Segun Adewale, Lagos, Nigeria

Politicians are just playing their games here! They just want to put it to history that during their regime they did something special by changing the symbolical flags! There are no good reasons for changing the flags if its people are still living in poverty! The problem is that when these leaders are driving posh cars and living in luxury with money stolen from governments through corruption they think things have changed for the better to everybody! I'm afraid that soon we will see every leader who comes into power erecting their own flag and you can imagine how many times will the flags be changed by these insatiable leaders! Mere changing of flags cannot help improve the welfare of people! We need to change the status of people not just flags!

Joseph Kumphanda, Zomba, Malawi

Flags are symbolic reference to both the past and the future. I am convinced that a touch to our flag will draw us into the future. Many think Nigeria can wipe out corruption. It is not possible, rather we can reduce its practise and effect. I think we need something to look up to and a new flag will pull us back together, amplify our values and optimism. Kudos to Malawi.

Joseph Charlie, Lagos, Nigeria

As a Nigerian, I can't help but shake my head whenever I see our flag. It lacks any creativity or spirit. It doesn't communicate how colorful, diverse and energetic the people are. Even the Nigerian government has occasionally inserted the Coat of Arms on the flag at some functions. I say we do away with the flag and create one that can be displayed with pride worldwide.

Tomi Walker, Reston, USA

Yes, ''we cannot permanently live in the past", but when the living condition stays permanently in the past, changing the color of our national flag does not solve our problems. What we need now is more patriotic leaders with vision that will bring positive changes to our living condition. the flag issue can come later.
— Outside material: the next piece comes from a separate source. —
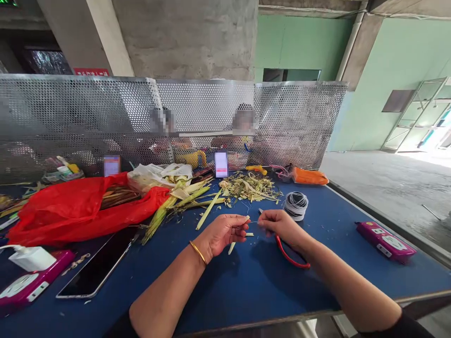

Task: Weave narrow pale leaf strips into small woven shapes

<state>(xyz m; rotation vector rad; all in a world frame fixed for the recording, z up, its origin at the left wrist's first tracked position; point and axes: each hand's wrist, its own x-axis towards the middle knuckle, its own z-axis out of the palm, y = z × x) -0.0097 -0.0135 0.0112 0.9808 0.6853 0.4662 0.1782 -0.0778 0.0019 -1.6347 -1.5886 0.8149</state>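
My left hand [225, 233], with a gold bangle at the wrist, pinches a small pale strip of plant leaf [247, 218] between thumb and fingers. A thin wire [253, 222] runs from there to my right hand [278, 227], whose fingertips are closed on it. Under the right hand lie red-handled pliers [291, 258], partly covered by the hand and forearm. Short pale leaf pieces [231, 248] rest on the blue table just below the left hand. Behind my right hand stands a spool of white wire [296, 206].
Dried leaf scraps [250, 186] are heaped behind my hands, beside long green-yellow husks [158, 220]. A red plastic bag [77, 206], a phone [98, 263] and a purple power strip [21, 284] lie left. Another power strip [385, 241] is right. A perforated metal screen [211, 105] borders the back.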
Kabiru D. Bichi, Kano State, Nigeria

To me it is not about the flag but about the attitude of the people that carries it, you may have a plain white flag and carry it with all patriotism and love for your country to want to lay everything for it, we are not there yet here, the patriotism is only of sport fields and not to love the nation not to do things that hurts the economy by both the low and the high ups until this the national flag will just be a piece of legislated cloth like most of the laws that only remains in the achieves.

Bolu' Aladeniyi, Lagos, Nigeria

Do NOT touch my flag! It is beautiful - simple and symmetric. Makes for a great football jersey too.